FormalPara Buchbesprechung

Ewig S (2015) Arztberuf in der Krise: Vom Suchen und Finden der „guten Medizin“. 248 S. ISBN: 978-3-13-204841-6. Thieme, Stuttgart

Professor Dr. Santiago Ewig, Chefarzt und Autor zahlreicher Aufsätze zum Thema Medizinethik, setzt sich in diesem Buch mit dem enormen Spannungsfeld des Arztberufes zwischen Effizienz, Wissenschaftlichkeit und dem Ideal des Helfenwollens auseinander. Als klinisch tätiger Arzt und Hochschullehrer kann er dabei auf eigene Erfahrungen und Beobachtungen zurückgreifen. Im Zentrum seiner Betrachtungen steht das Nachdenken darüber, was das Arztsein ursprünglich ausmacht, denn: „Der Kern der Medizin ist die Begegnung mit dem Kranken, ihn anzusehen und anzuhören“ (S. 174). Er warnt davor, Entscheidungen und Prozesse in der Heilkunde ausschließlich ökonomisch sinnvollen Strategien zu unterwerfen und dabei die therapeutische Beziehung zwischen Arzt und Patient aus dem Blick zu verlieren. Eine Beziehung, die gerade dann nicht abbricht, wenn der Patient nicht heilbar oder sogar sterbenskrank ist: „Gerade dann, wenn der Arzt nach technisch-medizinischem Ermessen ‚nichts mehr machen kann‘, muss er für den Patienten als Person da sein, ihm auch bei der Annahme des Todes helfen“ (S. 178). Ohne diese Beziehungsaufnahme bestehe die Gefahr, dass der Arzt seine eigentliche Aufgabe aus den Augen verliert und letztendlich sich selbst abschafft.

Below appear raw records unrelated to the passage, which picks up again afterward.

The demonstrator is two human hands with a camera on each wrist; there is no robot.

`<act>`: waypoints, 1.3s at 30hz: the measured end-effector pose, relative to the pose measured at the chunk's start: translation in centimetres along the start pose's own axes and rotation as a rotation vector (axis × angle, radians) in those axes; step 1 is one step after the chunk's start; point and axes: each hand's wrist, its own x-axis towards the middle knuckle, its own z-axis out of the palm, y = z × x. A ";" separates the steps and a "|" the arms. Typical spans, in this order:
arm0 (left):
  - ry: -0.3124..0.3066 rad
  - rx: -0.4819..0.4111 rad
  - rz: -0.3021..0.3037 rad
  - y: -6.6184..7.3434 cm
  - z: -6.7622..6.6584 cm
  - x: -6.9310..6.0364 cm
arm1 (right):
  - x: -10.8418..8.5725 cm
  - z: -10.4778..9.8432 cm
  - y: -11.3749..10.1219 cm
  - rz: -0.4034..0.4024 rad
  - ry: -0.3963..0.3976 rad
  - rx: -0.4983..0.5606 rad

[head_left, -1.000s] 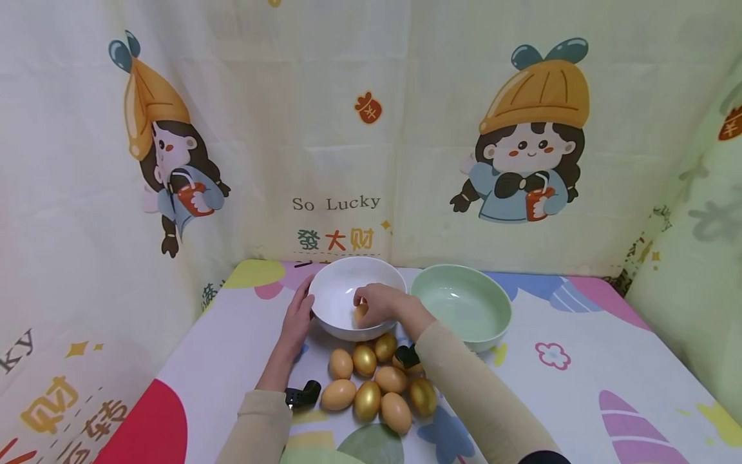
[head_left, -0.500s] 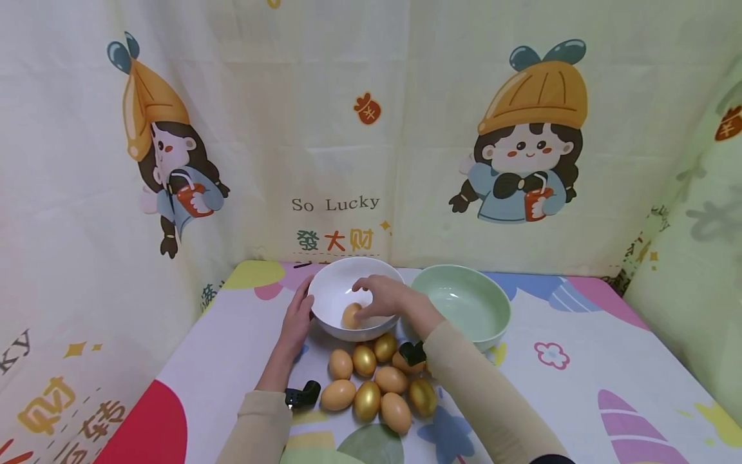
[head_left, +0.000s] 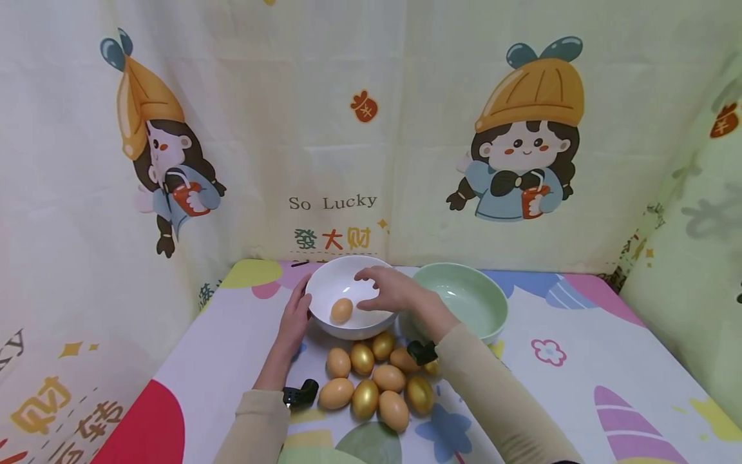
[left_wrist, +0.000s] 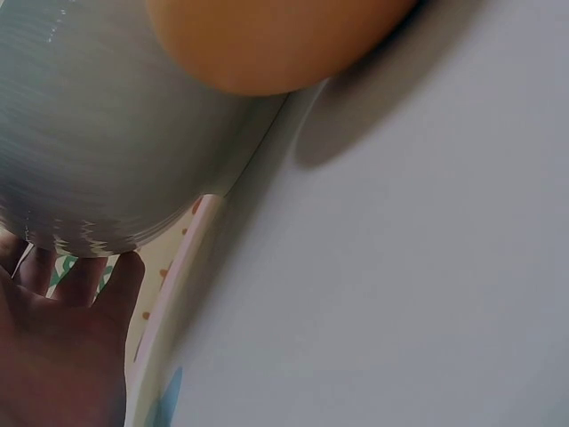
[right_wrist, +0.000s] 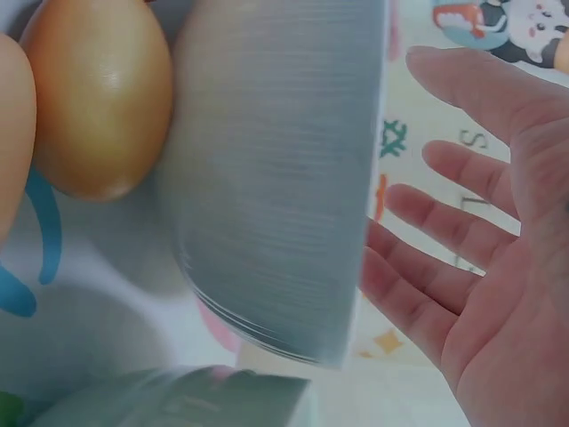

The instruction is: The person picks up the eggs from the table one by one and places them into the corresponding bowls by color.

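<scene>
A brown egg lies inside the white bowl, apart from both hands. My right hand hovers over the right part of that bowl, thumb and fingers spread and holding nothing; the right wrist view shows the fingers extended past the rim. Against the bowl's left outer side rests my left hand, and the left wrist view has its fingers touching the wall from outside. On the table in front of the bowl, brown eggs and golden eggs lie in a cluster.
A pale green bowl stands close at the right of the white one. The table wears a colourful printed cloth. Behind it hangs a cartoon-printed curtain. My right forearm crosses above the table, near the right-hand eggs.
My right hand has let go of the brown egg inside the white bowl and drawn slightly up and right, its fingers spreading. The egg has shifted left. My left hand stays at the bowl.
</scene>
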 end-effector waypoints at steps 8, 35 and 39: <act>0.004 0.005 0.010 0.3 0.0 -0.1 | -1.7 -1.0 -0.8 -0.079 0.069 -0.019; -0.011 -0.005 0.011 0.3 -0.1 0.1 | -7.9 -1.6 -2.2 -0.169 0.101 -0.082; -0.013 -0.012 0.009 0.2 0.0 -0.1 | -8.6 -1.3 -1.8 -0.170 0.103 -0.078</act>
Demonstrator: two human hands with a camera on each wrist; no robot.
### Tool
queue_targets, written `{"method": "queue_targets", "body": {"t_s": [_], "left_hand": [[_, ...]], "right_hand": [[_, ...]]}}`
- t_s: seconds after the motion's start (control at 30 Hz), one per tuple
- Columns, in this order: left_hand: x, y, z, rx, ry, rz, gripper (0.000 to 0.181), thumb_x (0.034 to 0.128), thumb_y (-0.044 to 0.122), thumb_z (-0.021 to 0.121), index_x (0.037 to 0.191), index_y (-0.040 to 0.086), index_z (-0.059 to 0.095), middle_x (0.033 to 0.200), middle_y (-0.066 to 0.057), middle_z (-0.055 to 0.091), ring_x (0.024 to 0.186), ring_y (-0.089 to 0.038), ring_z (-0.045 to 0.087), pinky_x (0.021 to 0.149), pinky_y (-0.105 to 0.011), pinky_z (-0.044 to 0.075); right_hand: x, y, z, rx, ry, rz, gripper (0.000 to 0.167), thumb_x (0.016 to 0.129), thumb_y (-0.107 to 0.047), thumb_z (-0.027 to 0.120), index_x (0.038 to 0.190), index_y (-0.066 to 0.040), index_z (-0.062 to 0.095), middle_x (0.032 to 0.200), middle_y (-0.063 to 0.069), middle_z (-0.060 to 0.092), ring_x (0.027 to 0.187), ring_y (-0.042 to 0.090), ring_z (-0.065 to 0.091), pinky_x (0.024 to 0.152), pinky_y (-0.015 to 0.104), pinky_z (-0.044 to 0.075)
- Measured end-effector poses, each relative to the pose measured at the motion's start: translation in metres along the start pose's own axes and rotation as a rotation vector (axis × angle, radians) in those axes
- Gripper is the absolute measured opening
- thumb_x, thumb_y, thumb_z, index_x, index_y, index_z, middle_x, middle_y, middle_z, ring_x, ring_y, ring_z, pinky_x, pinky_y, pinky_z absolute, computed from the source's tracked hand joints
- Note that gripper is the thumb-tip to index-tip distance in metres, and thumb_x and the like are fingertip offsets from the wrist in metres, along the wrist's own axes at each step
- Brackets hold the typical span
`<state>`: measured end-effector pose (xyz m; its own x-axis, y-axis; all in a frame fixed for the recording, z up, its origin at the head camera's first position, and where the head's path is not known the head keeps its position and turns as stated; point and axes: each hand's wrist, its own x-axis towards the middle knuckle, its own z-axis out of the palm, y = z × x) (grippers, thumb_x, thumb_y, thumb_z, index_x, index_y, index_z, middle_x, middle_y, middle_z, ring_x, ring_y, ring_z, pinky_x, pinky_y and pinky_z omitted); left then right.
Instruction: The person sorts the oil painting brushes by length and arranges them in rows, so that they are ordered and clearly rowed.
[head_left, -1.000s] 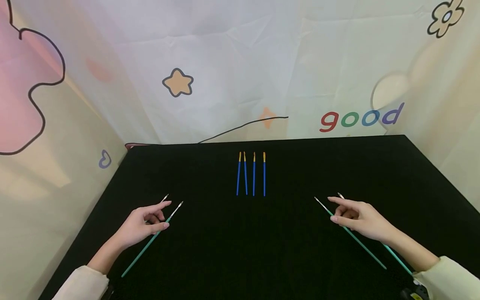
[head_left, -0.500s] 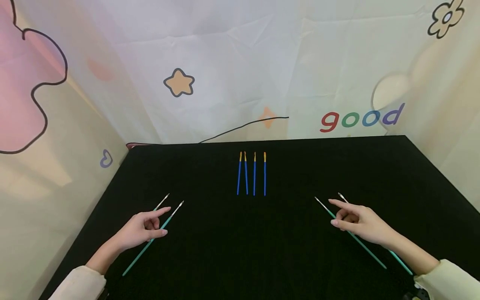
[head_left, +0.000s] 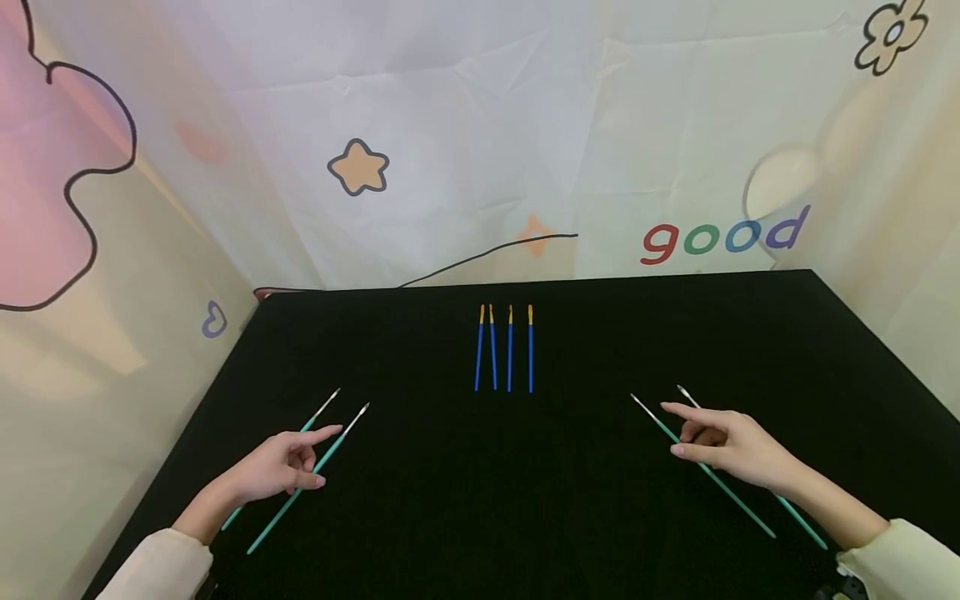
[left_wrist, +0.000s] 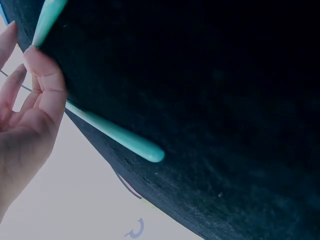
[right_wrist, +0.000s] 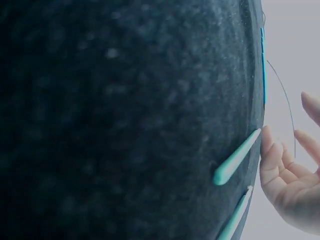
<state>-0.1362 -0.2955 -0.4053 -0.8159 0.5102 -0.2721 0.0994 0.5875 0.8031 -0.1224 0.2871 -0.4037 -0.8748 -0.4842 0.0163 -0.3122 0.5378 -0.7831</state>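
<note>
In the head view, my left hand (head_left: 277,467) hovers over two slanted green-handled paintbrushes, the inner one (head_left: 277,525) and the outer one (head_left: 322,410). Its index finger and thumb are extended and apart, the other fingers bent. The inner brush runs behind it, partly hidden. On the right, my right hand (head_left: 727,442) is posed likewise above another green pair, an inner paintbrush (head_left: 738,500) and an outer paintbrush (head_left: 802,523). Neither hand grips a brush; touch cannot be told. Both wrist views show green handle ends (left_wrist: 120,134) beside the fingers.
Several short blue paintbrushes (head_left: 510,358) with orange-yellow tips stand in a row toward the back middle of the black tabletop (head_left: 480,500). A pale printed curtain (head_left: 465,150) with drawings and lettering encloses the table behind and at the sides.
My left hand has drifted down toward the near edge, its thumb moving away from the index finger. The right hand has shifted slightly right and down. The brushes lie as before.
</note>
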Motion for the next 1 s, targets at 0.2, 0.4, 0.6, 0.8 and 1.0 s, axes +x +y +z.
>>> {"method": "queue_targets", "body": {"t_s": [0.2,0.4,0.6,0.8,1.0], "left_hand": [[-0.0004,0.0004,0.0006,-0.027,-0.024,-0.006,0.074,0.0773,0.002,0.069,0.14,-0.001,0.03,0.074,-0.005,0.041,0.052,-0.006,0.038,0.047,-0.021,0.041],[0.002,-0.0021,0.0004,0.001,-0.02,-0.022,0.076,0.0742,0.004,0.072,0.139,0.0,0.033,0.073,-0.004,0.042,0.056,-0.008,0.04,0.049,-0.022,0.042],[0.0059,-0.0034,-0.0017,0.019,-0.024,-0.049,0.072,0.0743,0.005,0.073,0.137,0.001,0.037,0.068,-0.002,0.043,0.055,-0.011,0.046,0.048,-0.025,0.046],[0.0057,-0.0035,-0.0042,-0.014,-0.036,-0.037,0.07,0.0752,0.0,0.07,0.137,-0.002,0.036,0.068,-0.005,0.046,0.054,-0.014,0.051,0.05,-0.032,0.051],[0.0065,-0.0047,-0.0048,-0.018,-0.05,-0.021,0.068,0.0758,-0.003,0.068,0.136,-0.003,0.037,0.067,-0.006,0.049,0.055,-0.014,0.052,0.051,-0.035,0.053]], "right_hand": [[-0.0011,0.0044,0.0,0.019,-0.021,0.023,0.065,0.086,-0.014,0.062,0.138,0.006,0.029,0.092,0.012,0.051,0.069,0.011,0.057,0.054,0.024,0.046],[-0.001,0.0044,0.0019,0.015,-0.018,0.039,0.067,0.084,-0.015,0.065,0.138,0.005,0.03,0.085,0.009,0.05,0.062,0.008,0.052,0.049,0.024,0.042],[0.0,0.0056,0.0025,0.012,-0.026,0.039,0.067,0.084,-0.016,0.065,0.137,0.006,0.031,0.083,0.009,0.049,0.058,0.007,0.05,0.048,0.025,0.041],[0.0006,0.0054,0.0023,0.017,-0.029,0.06,0.067,0.085,-0.017,0.064,0.138,0.004,0.03,0.086,0.01,0.049,0.063,0.01,0.053,0.05,0.025,0.043],[0.0007,0.0044,0.0005,0.012,-0.03,0.055,0.066,0.085,-0.016,0.064,0.138,0.005,0.03,0.085,0.009,0.049,0.063,0.009,0.054,0.05,0.024,0.043]]}}
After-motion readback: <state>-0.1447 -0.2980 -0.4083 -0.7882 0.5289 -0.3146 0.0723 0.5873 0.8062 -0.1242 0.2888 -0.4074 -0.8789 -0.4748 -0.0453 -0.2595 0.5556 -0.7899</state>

Ewig zeichnet anhand der Geschichte auf, dass sich im Zuge der Entwicklung der Naturwissenschaften ein Modell des Menschen durchsetzte, das dem Funktionieren oder eben Nichtfunktionieren einer Maschine gleicht. Er macht deutlich, dass dieses Denken größtenteils auch die moderne Medizin in diagnostischer und therapeutischer Hinsicht bestimmt und fordert auf, dieses einseitige Modell zugunsten einer umfassenderen Sicht von Krankheit aufzugeben, um dem Menschsein überhaupt gerecht werden zu können. Für ihn ist „selbstverständlich, dass nicht Organe erkranken, sondern Menschen“. Er legt Wert auf eine „ganzheitliche Sicht des Kranken, die körperlichen und seelischen Aspekten der Erkrankung gleichermaßen Rechnung trägt“ (http://www.pneumologie-ewig.de/augusta/).

Im Vorwort des Buches steht der Satz „Wir bedürfen eines Denkens in Demut“ (S. 18). So gibt er mit diesem Buch angehenden und bereits voll im Berufsleben stehenden Ärzten eine nachdenklich machende, aber auch Leidenschaft weckende Anregung tiefer über ihren Beruf und ihre Berufung nachzudenken. Die Lektüre ist jedem zu empfehlen, der unglücklich darüber ist, zunehmend äußeren Zwängen unterworfen zu sein und dabei die Freiheit und Schönheit des Arztberufes mehr und mehr aus den Augen zu verlieren.

Ein mitreißendes Plädoyer für eine menschlichere und verantwortungsvollere Medizin!